The present disclosure relates to computational technologies, in particular to an electronic device, an accelerator, and an accelerating method applicable to a neural network operation.
In recent years, convolutional neural network (CNN) technology has seen wide-spread applications and is rapidly becoming an industry trend. Performing CNN operations on a processor, even with its improved computational power, is generally not considered a good idea because of the frequent memory accesses required, which significantly lower its computational efficiency. Conventionally, a graphics processing unit (GPU) is often used instead to accelerate CNN operations. However, GPU has high hardware cost and power consumption, making it difficult to apply to portable devices.
Therefore, there is a need to provide a new scheme for low power applications that require high computational efficiency.
The objective of the present disclosure is to provide an electronic device, an accelerator, and an accelerating method applicable to an operation for improving computational efficiency.
In one aspect, the present disclosure provides an electronic device, including: a data transmitting interface configured to transmit data; a memory configured to store the data; a processor configured to execute an application program; and an accelerator coupled to the processor via a bus, and according to an operation request transmitted from the processor, the accelerator is configured to read the data from the memory, perform an operation to the data to generate computed data, and store the computed data in the memory, wherein the processor is in a power saving state when the accelerator performs the operation.
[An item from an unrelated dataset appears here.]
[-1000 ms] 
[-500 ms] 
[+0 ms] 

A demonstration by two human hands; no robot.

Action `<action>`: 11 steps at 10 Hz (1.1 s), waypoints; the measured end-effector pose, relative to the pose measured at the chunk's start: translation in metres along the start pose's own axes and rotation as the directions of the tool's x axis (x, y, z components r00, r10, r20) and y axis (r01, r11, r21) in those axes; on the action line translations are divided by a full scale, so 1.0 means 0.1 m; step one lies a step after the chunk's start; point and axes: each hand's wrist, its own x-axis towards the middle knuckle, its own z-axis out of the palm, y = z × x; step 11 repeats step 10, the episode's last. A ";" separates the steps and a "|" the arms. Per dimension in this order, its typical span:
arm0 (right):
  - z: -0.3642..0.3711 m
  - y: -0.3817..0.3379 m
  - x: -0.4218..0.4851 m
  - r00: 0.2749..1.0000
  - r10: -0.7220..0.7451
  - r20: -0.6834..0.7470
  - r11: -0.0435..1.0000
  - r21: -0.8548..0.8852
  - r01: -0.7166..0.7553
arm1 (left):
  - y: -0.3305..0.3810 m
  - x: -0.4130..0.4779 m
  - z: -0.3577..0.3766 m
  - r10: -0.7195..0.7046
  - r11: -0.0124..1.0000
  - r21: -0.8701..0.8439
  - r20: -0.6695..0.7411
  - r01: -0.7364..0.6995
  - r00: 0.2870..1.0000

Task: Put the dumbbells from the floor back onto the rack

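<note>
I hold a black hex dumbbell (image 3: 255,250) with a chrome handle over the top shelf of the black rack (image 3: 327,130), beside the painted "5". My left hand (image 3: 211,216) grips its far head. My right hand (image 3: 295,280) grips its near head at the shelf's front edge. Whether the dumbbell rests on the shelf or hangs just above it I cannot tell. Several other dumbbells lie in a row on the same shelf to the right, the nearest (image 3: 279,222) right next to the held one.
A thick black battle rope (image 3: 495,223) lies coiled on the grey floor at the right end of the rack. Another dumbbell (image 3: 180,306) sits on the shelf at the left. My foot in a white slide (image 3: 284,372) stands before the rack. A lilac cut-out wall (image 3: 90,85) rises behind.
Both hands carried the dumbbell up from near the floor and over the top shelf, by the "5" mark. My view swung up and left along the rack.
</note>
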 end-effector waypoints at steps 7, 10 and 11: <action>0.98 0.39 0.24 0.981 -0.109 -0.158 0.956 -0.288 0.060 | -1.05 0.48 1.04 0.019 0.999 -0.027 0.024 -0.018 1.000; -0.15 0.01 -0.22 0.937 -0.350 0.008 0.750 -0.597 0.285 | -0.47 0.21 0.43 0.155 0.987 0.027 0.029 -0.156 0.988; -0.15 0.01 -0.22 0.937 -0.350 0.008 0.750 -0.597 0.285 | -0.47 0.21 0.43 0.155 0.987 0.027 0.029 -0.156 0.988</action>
In another aspect, the present disclosure provides an accelerator for performing a neural network operation to data in a memory, including: a register configured to store a plurality of parameters related to the neural network operation; a reader/writer configured to read the data from the memory; a controller coupled to the register and the reader/writer; and an arithmetic unit coupled to the controller, based on the parameters, the controller controlling the arithmetic unit to perform the neural network operation to the data to generate computed data.
In still another aspect, an accelerating method applicable to a neural network operation, including: (a) receiving data; (b) utilizing a processor to execute a neural network application program; (c) in execution of the neural network application program, storing the data in a memory and sending a first signal to an accelerator; (d) using the accelerator to perform the neural network operation to generate computed data; (e) sending a second signal to the processor by using the accelerator after the neural network operation is accomplished; (f) continuing executing the neural network application program using the processor; and (g) determining whether to run the accelerator; if yes, the processor sends a third signal to the accelerator and goes back to step (d); if no, terminate the process.
In the present disclosure, the processor delivers some operations (e.g., CNN operations) to the accelerator. This can reduce the time to access the memory and improve computational efficiency. Moreover, in some embodiments, when the accelerator performs the operation, the processor is in power saving state. Accordingly, this can efficiently reduce power consumption.
To further clarify the objectives, technical schemes, and technical effects of the present disclosure, the present disclosure will be described in details below by using embodiments in conjunction with the appended drawings. It should be understood that the specific embodiments described herein are merely for explaining the present disclosure, and as used herein, the term “embodiment” refers to an instance, an example, or an illustration but is not intended to limit the present disclosure. In addition, the articles “a” and “an” as used in the specification and the appended claims should generally be construed to mean “one or more” unless specified otherwise or is clear from the context to be directed to a singular form. Also, in the appended drawings, the components having similar or the same structure or function are indicated by the same reference number.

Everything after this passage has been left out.